Testemunhas dizem que PM sabia do plano para matar juíza Patrícia Acioli

As três primeiras testemunhas a depor nesta terça-feira (16) no julgamento do policial militar Carlos Adílio Maciel Santos, um dos acusados pelo assassinato da juíza Patricia Acioli, em 11 de agosto de 2011, afirmaram que o réu sabia do plano para matar a magistrada. Ela foi executada com 21 tiros quando chegava em casa, em Piratininga, Niterói no Rio de Janeiro -.

Os depoimentos foram dados ao juiz Peterson Barroso Simão, da 3ª Vara Criminal de Niterói. Quatro policiais militares já foram condenados a penas superiores a 20 anos de prisão. Carlos Adílio responde por homicídio triplamente qualificado e formação de quadrilha.

Primeira das três testemunhas a depor, o delegado Felipe Ettore, que investigou o crime, destacou que todos os integrantes do Grupo de Ações Táticas (GAT) – e não só o então comandante do 7º BPM Cláudio Oliveira, e o tenente Daniel Benitez – tinham interesse na morte da juíza.

Ainda de acordo com o delegado, foi a prisão de Carlos Adílio, decretada pela juíza Patrícia Acioli, em junho de 2011, por auto de resistência forjado, que os integrantes do GAT resolveram acelerar a execução da magistrada.

Já o comissário de Polícia Civil José Carlos Guimarães disse que o plano de execução da juíza Patrícia Acioli foi passado aos componentes do GAT quando todos ainda estavam soltos. Segundo ele, o PM Carlos Adílio tinha conhecimento do plano e cedeu a parte que lhe cabia do “espólio de guerra” para financiar o crime.

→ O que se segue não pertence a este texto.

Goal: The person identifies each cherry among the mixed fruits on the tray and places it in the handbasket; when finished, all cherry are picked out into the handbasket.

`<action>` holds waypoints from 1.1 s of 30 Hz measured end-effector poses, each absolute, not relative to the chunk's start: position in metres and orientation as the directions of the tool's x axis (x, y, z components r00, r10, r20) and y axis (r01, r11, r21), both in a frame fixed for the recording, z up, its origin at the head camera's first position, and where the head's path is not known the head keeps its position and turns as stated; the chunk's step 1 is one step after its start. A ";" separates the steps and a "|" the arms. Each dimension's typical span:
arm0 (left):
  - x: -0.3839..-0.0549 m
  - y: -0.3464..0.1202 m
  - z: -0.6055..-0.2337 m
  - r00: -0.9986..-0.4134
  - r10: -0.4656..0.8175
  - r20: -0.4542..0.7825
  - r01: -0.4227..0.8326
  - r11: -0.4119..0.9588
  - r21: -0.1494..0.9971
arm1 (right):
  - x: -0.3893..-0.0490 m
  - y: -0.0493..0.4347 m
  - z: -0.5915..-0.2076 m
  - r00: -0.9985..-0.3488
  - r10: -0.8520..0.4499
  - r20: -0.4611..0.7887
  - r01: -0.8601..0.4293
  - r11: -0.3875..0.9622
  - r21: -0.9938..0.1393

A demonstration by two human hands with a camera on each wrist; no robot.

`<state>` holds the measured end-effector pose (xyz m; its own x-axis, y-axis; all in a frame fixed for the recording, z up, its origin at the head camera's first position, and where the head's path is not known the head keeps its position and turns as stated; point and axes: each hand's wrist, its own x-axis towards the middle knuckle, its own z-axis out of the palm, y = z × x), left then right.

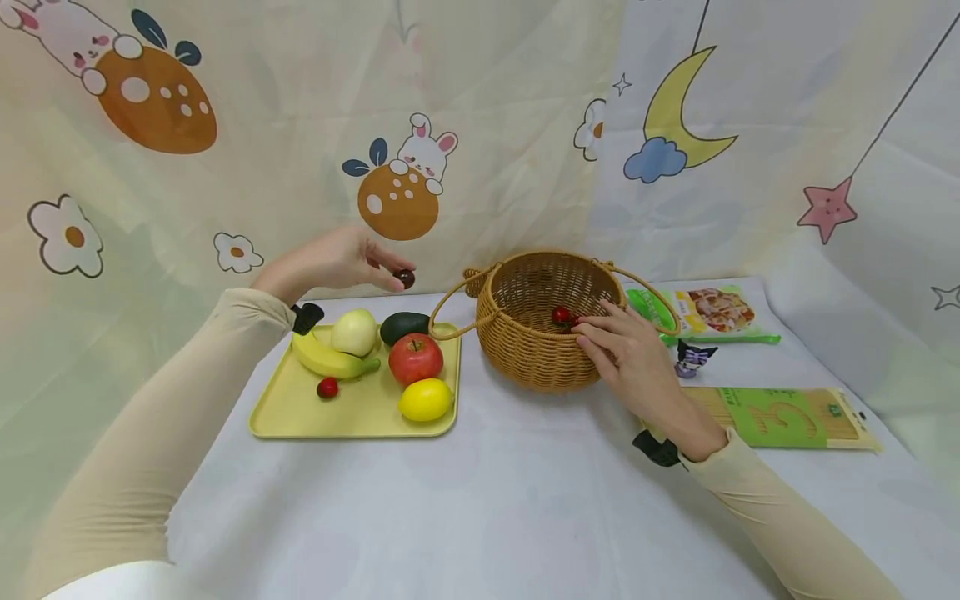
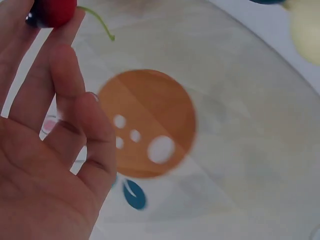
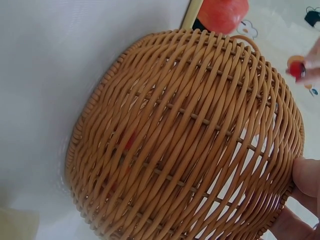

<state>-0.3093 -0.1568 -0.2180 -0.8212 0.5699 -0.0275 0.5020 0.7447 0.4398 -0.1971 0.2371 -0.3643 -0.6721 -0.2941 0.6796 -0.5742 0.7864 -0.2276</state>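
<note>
My left hand is raised above the back of the yellow tray and pinches a dark red cherry by its fingertips. A green stem sticks out from that cherry in the left wrist view. My right hand grips the rim of a round wicker basket at its front right, thumb against the weave. Red cherries show inside the basket, one partly hidden by my right fingers. Through the weave, the right wrist view gives glimpses of red in the basket.
Left of the basket, the yellow tray bears a banana, a pale round fruit, an avocado, a red apple, a lemon and a cherry. To the right lie a green food bag, a small purple figurine and a noodle pack.
</note>
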 end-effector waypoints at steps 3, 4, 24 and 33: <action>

Já o inspetor da Polícia Civil Ricardo Henrique Moreira, terceira testemunha arrolada pela acusação a prestar depoimento, disse que a morte da juíza Patrícia Acioli interessava ao réu. “Ele participava dessa quadrilha e tinha atuação preponderante porque conhecia todas as áreas onde atuavam”, disse.

Depois de ouvir todas as testemunhas, o juiz Peterson Barroso Simão decidiu antecipar o interrogatório do PM com a concordância dos jurados.

Já foram condenados pelo 3º Tribunal do Júri o cabo Sérgio Costa Júnior, a 21 anos de reclusão, em regime inicialmente fechado – o policial foi beneficiado com a redução de pena por ter feito acordo de delação premiada; os policiais militares Jefferson de Araújo Miranda (26 anos de prisão em regime fechado); Jovanis Falcão (25 anos e seis meses); e Junior Cezar de Medeiros (22 anos e seis meses).